AIM OF THE TASK: Exactly as written, copy the lines that run from the start of the data below to the line containing "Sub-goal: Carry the", both ends included.

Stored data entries

┄┄┄┄┄┄

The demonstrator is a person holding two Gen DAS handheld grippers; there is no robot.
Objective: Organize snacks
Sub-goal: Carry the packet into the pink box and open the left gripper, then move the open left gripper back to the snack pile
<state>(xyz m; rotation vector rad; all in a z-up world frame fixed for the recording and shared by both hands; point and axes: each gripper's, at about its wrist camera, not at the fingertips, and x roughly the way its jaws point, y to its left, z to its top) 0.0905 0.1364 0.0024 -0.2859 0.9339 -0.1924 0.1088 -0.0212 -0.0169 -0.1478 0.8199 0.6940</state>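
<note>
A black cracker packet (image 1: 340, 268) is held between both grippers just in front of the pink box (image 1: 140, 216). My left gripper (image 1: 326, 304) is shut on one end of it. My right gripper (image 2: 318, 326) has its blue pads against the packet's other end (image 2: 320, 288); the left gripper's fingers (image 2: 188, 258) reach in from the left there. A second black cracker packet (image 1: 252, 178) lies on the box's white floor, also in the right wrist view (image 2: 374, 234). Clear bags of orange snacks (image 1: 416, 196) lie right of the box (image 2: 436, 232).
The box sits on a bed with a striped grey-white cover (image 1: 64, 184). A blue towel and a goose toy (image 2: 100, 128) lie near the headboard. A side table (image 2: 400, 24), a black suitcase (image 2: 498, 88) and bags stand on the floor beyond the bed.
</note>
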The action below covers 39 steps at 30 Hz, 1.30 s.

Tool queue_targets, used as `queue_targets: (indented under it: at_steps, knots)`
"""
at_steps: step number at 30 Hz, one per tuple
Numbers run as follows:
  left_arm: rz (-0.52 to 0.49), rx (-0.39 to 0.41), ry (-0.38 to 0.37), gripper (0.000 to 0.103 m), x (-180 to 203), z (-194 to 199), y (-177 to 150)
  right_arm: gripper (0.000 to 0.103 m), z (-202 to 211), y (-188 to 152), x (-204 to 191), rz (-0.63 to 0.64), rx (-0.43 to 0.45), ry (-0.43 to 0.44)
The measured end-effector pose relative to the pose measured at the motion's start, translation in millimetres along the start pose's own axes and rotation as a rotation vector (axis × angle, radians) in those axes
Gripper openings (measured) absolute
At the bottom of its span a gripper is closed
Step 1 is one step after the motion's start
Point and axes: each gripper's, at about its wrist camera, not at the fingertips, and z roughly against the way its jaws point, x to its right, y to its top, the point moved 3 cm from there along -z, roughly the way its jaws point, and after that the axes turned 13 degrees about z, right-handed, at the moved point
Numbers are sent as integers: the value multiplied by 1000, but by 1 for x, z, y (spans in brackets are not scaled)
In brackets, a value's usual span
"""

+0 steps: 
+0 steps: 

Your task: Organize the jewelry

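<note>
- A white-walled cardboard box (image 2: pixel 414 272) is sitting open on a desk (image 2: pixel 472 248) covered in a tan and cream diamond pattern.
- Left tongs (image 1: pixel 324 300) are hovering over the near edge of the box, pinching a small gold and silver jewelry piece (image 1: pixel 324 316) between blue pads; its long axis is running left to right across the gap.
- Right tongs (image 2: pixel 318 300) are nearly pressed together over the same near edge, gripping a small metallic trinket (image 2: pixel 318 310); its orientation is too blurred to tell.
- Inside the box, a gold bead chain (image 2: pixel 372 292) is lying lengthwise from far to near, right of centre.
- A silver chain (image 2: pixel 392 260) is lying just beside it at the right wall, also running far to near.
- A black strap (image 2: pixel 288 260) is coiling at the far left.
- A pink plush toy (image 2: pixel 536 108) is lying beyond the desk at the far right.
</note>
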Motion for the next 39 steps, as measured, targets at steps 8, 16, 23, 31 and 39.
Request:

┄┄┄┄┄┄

ANSWER:
The demonstrator is a person holding two Gen DAS handheld grippers; there is no robot.
Objective: Organize snacks
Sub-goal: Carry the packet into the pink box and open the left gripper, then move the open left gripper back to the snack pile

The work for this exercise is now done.